◆ Task ◆
Output every line of the listing, exactly and completely.

◆ Provided material ◆
• • •
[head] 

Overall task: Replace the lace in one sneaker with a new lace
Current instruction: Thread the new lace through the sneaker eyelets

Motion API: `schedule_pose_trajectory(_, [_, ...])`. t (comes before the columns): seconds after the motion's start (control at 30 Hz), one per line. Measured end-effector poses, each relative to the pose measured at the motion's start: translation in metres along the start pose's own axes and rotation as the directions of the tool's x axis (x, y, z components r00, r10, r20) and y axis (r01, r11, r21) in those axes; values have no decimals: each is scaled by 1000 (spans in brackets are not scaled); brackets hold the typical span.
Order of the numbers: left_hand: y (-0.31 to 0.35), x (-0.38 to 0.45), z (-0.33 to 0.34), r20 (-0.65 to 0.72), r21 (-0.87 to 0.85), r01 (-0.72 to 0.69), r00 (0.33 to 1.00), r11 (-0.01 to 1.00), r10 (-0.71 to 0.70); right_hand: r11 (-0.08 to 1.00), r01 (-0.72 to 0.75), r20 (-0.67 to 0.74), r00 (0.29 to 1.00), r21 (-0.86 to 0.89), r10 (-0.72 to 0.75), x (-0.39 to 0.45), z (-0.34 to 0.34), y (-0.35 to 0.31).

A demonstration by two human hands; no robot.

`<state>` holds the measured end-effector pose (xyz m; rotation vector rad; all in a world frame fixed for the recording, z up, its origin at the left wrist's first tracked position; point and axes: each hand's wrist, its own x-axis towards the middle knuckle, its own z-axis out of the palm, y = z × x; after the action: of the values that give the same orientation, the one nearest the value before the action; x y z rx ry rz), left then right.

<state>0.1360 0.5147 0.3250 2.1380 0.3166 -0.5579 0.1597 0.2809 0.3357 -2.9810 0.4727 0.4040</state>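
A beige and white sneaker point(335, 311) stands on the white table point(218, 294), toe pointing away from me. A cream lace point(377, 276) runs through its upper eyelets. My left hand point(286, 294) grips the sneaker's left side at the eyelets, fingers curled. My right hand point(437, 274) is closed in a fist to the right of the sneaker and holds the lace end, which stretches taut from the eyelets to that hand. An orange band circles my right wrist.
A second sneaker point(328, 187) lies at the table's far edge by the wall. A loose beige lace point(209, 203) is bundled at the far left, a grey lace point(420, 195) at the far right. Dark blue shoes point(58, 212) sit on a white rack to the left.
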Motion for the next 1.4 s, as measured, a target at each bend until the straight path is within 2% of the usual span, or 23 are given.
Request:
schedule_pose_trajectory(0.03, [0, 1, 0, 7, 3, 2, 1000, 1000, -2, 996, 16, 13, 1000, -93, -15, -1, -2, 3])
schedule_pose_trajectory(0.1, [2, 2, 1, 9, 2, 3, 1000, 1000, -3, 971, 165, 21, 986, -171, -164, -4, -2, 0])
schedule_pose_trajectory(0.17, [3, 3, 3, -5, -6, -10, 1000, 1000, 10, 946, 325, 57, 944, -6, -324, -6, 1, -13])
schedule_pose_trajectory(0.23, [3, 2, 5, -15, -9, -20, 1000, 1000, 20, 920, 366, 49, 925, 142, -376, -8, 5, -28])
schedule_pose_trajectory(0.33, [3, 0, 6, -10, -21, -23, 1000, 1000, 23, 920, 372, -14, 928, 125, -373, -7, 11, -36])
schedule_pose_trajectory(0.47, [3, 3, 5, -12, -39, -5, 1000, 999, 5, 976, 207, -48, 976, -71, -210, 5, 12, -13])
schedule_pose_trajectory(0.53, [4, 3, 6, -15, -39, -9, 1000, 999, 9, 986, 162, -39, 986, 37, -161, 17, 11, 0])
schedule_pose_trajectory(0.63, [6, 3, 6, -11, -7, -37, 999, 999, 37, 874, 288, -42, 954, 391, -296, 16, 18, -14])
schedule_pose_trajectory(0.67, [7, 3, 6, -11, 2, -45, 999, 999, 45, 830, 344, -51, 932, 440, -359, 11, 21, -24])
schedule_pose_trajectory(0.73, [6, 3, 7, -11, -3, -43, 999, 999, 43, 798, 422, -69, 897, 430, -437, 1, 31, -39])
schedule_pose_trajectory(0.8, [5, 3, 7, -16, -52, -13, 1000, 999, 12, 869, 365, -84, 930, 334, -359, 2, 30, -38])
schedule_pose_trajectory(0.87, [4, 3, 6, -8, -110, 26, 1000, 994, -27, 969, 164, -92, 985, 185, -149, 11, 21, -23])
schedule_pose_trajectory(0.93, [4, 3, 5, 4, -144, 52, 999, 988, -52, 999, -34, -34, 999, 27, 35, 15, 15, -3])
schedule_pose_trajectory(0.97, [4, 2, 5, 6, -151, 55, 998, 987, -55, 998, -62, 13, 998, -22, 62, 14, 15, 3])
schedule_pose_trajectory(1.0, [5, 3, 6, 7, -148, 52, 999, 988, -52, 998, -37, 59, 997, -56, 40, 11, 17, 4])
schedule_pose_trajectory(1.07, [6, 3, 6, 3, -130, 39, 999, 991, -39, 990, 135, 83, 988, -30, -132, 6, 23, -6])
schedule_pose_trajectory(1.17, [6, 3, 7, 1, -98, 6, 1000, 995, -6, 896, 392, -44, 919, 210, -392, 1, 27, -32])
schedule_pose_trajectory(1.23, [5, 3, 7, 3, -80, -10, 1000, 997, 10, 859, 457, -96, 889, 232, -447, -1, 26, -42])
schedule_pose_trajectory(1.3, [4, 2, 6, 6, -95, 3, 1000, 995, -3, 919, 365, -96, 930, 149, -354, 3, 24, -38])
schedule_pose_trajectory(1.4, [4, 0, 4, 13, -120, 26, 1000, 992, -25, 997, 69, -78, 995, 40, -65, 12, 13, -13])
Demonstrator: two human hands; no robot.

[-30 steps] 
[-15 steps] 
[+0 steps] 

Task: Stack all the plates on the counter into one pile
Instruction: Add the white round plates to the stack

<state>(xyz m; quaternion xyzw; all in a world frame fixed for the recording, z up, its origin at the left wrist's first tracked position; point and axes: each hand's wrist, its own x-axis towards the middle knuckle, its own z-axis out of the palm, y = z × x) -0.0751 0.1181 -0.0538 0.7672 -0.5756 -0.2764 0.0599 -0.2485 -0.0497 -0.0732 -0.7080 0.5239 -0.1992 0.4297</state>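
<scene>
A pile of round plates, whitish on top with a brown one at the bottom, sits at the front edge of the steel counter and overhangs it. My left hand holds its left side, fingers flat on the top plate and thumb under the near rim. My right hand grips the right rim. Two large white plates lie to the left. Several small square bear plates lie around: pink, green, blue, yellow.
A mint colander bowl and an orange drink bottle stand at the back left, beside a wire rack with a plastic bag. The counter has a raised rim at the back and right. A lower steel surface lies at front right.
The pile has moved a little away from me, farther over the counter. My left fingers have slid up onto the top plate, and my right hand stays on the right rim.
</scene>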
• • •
◆ Solution to the problem ◆
[head] 

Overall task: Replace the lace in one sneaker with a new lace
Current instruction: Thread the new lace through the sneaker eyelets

Motion API: `schedule_pose_trajectory(_, [_, ...])`. t (comes before the columns): seconds after the motion's start (control at 30 Hz), one per line. Measured end-effector poses, each relative to the pose measured at the motion's start: translation in metres along the start pose's own axes and rotation as the directions of the tool's x axis (x, y, z components r00, r10, r20) and y axis (r01, r11, r21) in those axes; values have no decimals: each is scaled by 1000 (spans in brackets are not scaled); brackets hold the typical span.
Order of the numbers: left_hand: y (-0.31 to 0.35), x (-0.38 to 0.45), z (-0.33 to 0.34), r20 (-0.65 to 0.72), r21 (-0.87 to 0.85), r01 (-0.72 to 0.69), r00 (0.33 to 1.00), r11 (-0.01 to 1.00), r10 (-0.71 to 0.70); right_hand: r11 (-0.08 to 1.00), r01 (-0.72 to 0.75), r20 (-0.67 to 0.74), r00 (0.29 to 1.00), r21 (-0.86 to 0.89), r10 (-0.72 to 0.75), x (-0.39 to 0.45), z (-0.34 to 0.34), y (-0.35 to 0.31).

A demonstration by two human hands; no robot.

`<state>` holds the measured end-effector pose (xyz m; rotation vector rad; all in a world frame fixed for the recording, z up, its origin at the left wrist's first tracked position; point and axes: each hand's wrist, its own x-axis towards the middle knuckle, its own z-axis out of the palm, y = z × x; after the action: of the values that give the same orientation, the one nearest the value before the action; x y z rx ry rz), left then right.

<state>0.1360 0.5147 0.3250 2.1380 0.3166 -0.5579 0.1597 0.2809 0.3357 -2.9810 0.4727 0.4040</state>
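A beige and white sneaker point(335, 311) stands on the white table point(218, 294), toe pointing away from me. A cream lace point(377, 276) runs through its upper eyelets. My left hand point(286, 294) grips the sneaker's left side at the eyelets, fingers curled. My right hand point(437, 274) is closed in a fist to the right of the sneaker and holds the lace end, which stretches taut from the eyelets to that hand. An orange band circles my right wrist.
A second sneaker point(328, 187) lies at the table's far edge by the wall. A loose beige lace point(209, 203) is bundled at the far left, a grey lace point(420, 195) at the far right. Dark blue shoes point(58, 212) sit on a white rack to the left.
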Motion for the next 1.4 s, as measured, a target at each bend until the straight path is within 2% of the usual span, or 23 are given.
Request:
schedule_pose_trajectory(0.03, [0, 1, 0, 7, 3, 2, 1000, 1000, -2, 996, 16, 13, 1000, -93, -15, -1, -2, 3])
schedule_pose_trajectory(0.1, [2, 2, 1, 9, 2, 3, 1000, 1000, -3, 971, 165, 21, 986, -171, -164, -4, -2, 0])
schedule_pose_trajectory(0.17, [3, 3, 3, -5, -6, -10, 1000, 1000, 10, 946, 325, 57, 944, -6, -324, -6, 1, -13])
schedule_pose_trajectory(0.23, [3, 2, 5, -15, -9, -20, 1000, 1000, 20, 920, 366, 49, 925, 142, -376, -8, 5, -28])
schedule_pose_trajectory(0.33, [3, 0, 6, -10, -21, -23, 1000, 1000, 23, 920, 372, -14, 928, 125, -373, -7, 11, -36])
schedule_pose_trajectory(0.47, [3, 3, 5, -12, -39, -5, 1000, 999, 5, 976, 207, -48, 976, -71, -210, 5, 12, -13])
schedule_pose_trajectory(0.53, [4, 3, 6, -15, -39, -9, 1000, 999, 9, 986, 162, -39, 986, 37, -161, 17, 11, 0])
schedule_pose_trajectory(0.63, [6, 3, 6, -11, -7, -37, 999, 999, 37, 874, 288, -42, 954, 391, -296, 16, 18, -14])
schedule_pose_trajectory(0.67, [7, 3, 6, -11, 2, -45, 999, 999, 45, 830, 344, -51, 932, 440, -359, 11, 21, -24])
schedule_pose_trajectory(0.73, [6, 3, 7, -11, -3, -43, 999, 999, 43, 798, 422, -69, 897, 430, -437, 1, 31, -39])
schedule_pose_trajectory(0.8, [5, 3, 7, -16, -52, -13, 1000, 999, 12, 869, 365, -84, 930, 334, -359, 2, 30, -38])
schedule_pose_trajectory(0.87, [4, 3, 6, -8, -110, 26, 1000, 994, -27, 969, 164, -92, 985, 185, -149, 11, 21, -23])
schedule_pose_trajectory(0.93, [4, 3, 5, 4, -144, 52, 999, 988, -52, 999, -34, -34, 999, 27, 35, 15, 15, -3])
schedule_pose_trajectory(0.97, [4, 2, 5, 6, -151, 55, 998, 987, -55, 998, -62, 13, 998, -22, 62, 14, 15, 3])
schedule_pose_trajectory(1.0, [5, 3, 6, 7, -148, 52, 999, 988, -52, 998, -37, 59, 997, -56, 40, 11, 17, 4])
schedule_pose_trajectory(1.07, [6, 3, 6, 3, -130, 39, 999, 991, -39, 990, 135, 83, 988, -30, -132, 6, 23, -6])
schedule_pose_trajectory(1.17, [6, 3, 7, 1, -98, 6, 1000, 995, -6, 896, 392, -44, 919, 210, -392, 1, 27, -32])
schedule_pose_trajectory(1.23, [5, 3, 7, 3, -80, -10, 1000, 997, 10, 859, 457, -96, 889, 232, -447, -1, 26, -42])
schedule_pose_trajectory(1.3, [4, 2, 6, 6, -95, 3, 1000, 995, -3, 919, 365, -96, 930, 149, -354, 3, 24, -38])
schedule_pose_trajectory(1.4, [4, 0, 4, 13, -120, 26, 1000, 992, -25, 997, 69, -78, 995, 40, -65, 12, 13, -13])
Demonstrator: two human hands; no robot.

[-30 steps] 
[-15 steps] 
[+0 steps] 

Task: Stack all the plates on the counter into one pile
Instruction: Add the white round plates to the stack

<state>(xyz m; quaternion xyzw; all in a world frame fixed for the recording, z up, its origin at the left wrist's first tracked position; point and axes: each hand's wrist, its own x-axis towards the middle knuckle, its own z-axis out of the palm, y = z × x) -0.0751 0.1181 -0.0538 0.7672 -0.5756 -0.2764 0.0599 -0.2485 -0.0497 -0.0732 -0.7080 0.5239 -0.1992 0.4297</state>
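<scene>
A pile of round plates, whitish on top with a brown one at the bottom, sits at the front edge of the steel counter and overhangs it. My left hand holds its left side, fingers flat on the top plate and thumb under the near rim. My right hand grips the right rim. Two large white plates lie to the left. Several small square bear plates lie around: pink, green, blue, yellow.
A mint colander bowl and an orange drink bottle stand at the back left, beside a wire rack with a plastic bag. The counter has a raised rim at the back and right. A lower steel surface lies at front right.
The pile has moved a little away from me, farther over the counter. My left fingers have slid up onto the top plate, and my right hand stays on the right rim.
</scene>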

There's no more to this exercise.